Rajoy perdió. Sin sorpresas, sin necesidad ninguna, instalados en la coreografía inútil de una investidura imposible, ajena a las preocupaciones y problemas del país, la única lectura novedosa que uno encuentra entre la reiteración desgranada de excusas y justificaciones para el desacuerdo es la inesperada aparición de Canarias en el discurso del candidato frustrado pero inevitable.

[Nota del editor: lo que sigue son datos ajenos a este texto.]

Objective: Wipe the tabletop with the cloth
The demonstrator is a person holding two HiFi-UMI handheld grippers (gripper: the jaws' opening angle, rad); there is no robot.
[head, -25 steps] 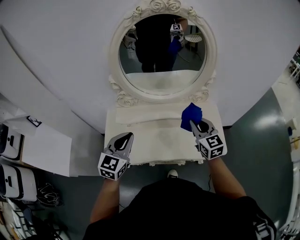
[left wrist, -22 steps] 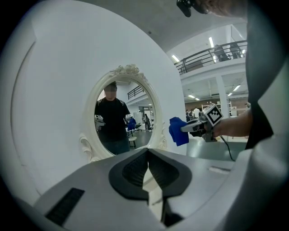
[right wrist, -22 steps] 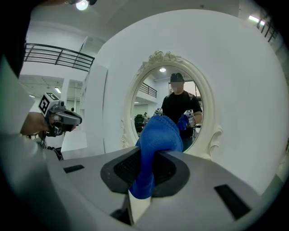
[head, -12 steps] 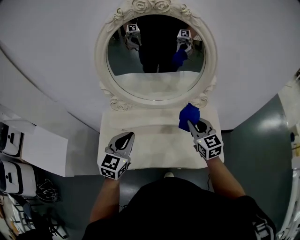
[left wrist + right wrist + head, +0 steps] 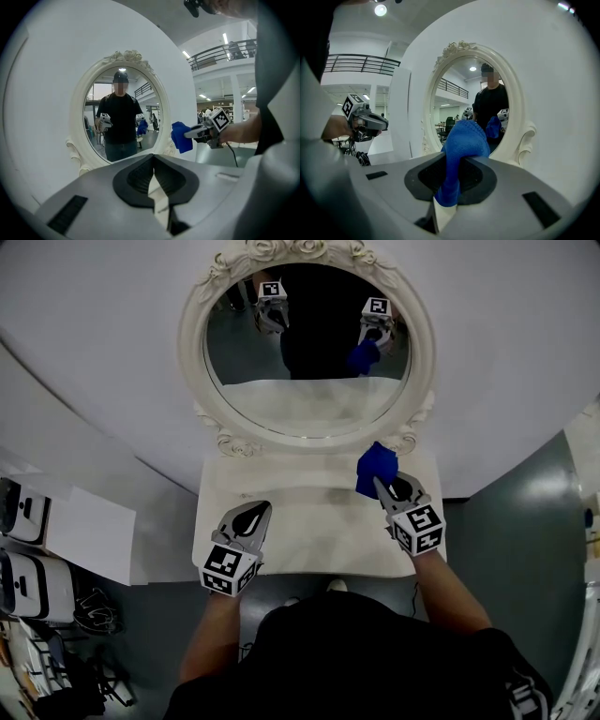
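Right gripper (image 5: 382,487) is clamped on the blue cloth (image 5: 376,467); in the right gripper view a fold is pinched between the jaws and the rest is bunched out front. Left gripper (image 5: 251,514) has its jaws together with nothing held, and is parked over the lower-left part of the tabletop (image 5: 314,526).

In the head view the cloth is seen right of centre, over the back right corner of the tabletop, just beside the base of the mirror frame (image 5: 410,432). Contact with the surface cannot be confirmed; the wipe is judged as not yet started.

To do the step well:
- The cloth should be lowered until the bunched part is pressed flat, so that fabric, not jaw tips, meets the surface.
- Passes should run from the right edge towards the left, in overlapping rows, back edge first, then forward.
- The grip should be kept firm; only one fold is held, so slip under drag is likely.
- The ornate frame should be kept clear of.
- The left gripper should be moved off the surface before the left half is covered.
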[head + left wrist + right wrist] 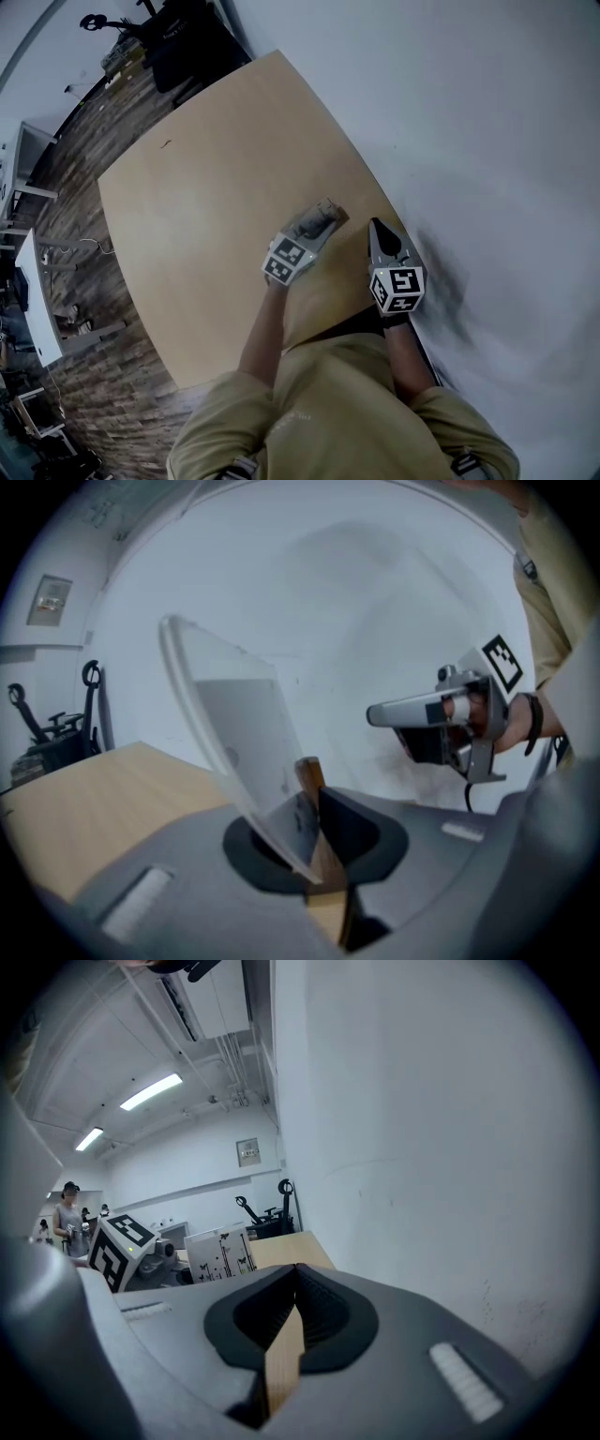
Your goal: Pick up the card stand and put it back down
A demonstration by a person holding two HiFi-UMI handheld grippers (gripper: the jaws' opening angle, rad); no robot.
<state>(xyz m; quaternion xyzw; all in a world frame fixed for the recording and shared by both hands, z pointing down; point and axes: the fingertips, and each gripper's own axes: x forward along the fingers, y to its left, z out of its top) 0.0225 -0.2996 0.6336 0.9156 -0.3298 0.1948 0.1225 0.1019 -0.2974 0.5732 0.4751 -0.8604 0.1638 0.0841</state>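
Card stand (236, 747) pinched at foot btwn left gripper (314, 808) jaws, leaning left

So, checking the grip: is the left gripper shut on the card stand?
Shut on it: the left gripper pinches the card stand between its jaws near the wooden base, the clear panel leaning out past them.

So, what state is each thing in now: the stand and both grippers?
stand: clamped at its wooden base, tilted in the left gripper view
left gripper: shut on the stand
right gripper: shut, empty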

Es cierto que Rajoy no sale de esta, ni saldrá el viernes de la próxima, quizá lo logre a finales de septiembre, pero ahí sigue, casi un año ya en funciones, gobernando la prórroga del presupuesto y el "impass" interminable de los asuntos urgentes. Y en medio, inesperadamente, inopinadamente incluso, una señal de atención a Canarias, precisamente cuando el peso de Coalición en el Congreso se acerca a la nada. Al margen de las vicisitudes de un presidente marmóreo y de una oposición fútil, al margen de las inanidades de esta fiesta tan cara y tan poco divertida, a la que asistimos como convidados de piedra, el discurso de Rajoy se comprometió con la defensa de la agenda canaria, con las inversiones eléctricas mil veces anunciadas, con el mantenimiento de las singularidades ultraperiféricas y se refirió insistentemente al apoyo de Coalición a su investidura (cinco menciones, cinco) y a la colaboración de su Gobierno con el de Canarias. Después de casi un lustro de teatro del absurdo en las relaciones Canarias-Madrid, con Rivero y Soria de protagonistas de la misma peli de afrentas y venganzas que hoy aburre a millones de españoles, un pésimo guion que solo recibe el aplauso por sectores de 350 mantenidos, un partido regional en horas bajas, sin votos en Madrid y con cada vez menos votos en Canarias, ha logrado recuperar las buenas relaciones con el PP y con el PSOE. Y colar sus peticiones.

Crucemos los dedos: aún faltan meses para desatascar el Estado. Pero cuando eso ocurra, y acabará por ocurrir, el Gobierno de Canarias podrá entenderse con cualquiera que sea el que esté allí.

Ahora la pregunta es si los 170 votos volverán a repetirse en un segundo intento de investidura, antes de que pasen los dos meses que empezaron a contar desde ayer, para que haya terceras elecciones. Todo el mundo cruza los dedos esperando que tras las elecciones regionales de Galicia y el País Vasco, Rajoy vuelva a intentarlo con compromisos nuevos que nos eviten acudir a las urnas el día de Navidad, en unas terceras elecciones que nadie quiere, pero que dicen las encuestas que al PP podrían beneficiar. Aunque... ¿quién cree hoy en encuestas? Las elecciones las carga el diablo, y vivimos una situación muy volátil. Puede que Rajoy lo reintente a finales de septiembre o principios de octubre, puede que el Comité Federal del PSOE acabe aceptando la abstención, puede que la cordura se instale en una clase política que ha convertido el debate parlamentario en un juego de ruleta rusa en que todo es a todo o nada. Puede que alguien tenga el talento de reinventar los Pactos de Moncloa, puede que el PP acepte reformar la reforma laboral y retirar la totalidad de la Logse. Pero también puede que el país siga instalado entre lo malo de uno y lo peor de otros y puede que nos vayamos a freír gárgaras con ellos.

Mientras eso ocurre, con la nación paralizada, alguien debe grabar a fuego en las tablas de la ley los catorce puntos sin ficha financiera que Coalición coló en una sola sesión a un PP desesperado. Y convertirlos en un tratado mínimo de relaciones con el Estado para la próxima legislatura. Porque todas las buenas noticias pueden acabar siendo papel mojado que arrastre la próxima tormenta.